Think back to your favorite childhood toy—maybe it was a stuffed giraffe or a rag doll. No matter how much you loved it, it probably couldn’t walk or gallop on its own. A new kind of robotic “skin” could change that by giving soft, inanimate objects the ability to creep across hard surfaces.

The skins are made of strips of electronic air valves encased in fabric or elastic slips—the researchers used Spandex in one case—that squeeze an object’s surface, similar to how a blood pressure cuff squeezes your arm. But instead of pushing with the same force all around, researchers can remotely control the skins to squeeze only certain places, allowing for specific movements.
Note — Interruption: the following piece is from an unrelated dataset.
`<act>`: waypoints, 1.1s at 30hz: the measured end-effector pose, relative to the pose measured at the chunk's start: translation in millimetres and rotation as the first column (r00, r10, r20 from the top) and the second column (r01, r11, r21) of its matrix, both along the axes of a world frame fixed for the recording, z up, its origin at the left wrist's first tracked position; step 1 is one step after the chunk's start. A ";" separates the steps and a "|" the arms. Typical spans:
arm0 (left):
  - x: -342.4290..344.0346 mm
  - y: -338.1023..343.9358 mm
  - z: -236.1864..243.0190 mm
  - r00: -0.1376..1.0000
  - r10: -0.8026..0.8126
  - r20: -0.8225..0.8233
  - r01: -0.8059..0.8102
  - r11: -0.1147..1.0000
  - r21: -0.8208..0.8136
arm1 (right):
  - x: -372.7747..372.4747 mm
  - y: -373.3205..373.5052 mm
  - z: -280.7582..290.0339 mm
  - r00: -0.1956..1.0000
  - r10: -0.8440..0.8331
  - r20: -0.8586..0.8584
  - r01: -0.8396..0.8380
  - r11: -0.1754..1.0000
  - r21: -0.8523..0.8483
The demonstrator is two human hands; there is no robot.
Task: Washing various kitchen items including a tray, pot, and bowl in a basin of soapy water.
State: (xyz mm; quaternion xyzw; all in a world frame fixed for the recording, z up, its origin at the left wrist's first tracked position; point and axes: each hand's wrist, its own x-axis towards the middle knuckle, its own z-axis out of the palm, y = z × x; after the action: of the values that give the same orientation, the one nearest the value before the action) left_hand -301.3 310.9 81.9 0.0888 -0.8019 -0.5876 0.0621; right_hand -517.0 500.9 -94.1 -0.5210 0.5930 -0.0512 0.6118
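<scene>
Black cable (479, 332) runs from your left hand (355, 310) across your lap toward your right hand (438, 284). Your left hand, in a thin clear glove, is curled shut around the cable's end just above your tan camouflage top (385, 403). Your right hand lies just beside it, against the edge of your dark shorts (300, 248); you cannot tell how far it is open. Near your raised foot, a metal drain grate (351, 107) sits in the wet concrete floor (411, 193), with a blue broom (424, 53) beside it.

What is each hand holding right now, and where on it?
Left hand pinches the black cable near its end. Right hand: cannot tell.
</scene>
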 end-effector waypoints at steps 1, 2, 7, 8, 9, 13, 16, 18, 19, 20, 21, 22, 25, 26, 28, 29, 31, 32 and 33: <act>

The scientists clothed numerous objects with the flexible material, including a soft cylinder and a stuffed horse. They could manipulate the cylinder to bend at different points and even crawl across the table, while the horse could trot around—all by changing where they placed the skins and how they made them squeeze, the team reports today in Science Robotics.

But the skins can do much more than just animate your favorite toy. By coupling them with other technology, scientists can repurpose one object to do the task of many. For instance, the team outfitted that same soft cylinder with a tiny camera, giving the once inanimate tube the ability to see and to inch around on its own. Such worm-bots could be used to more affordably explore remote locations where humans can’t easily venture, like between the rocks of rubble and the depths of caverns.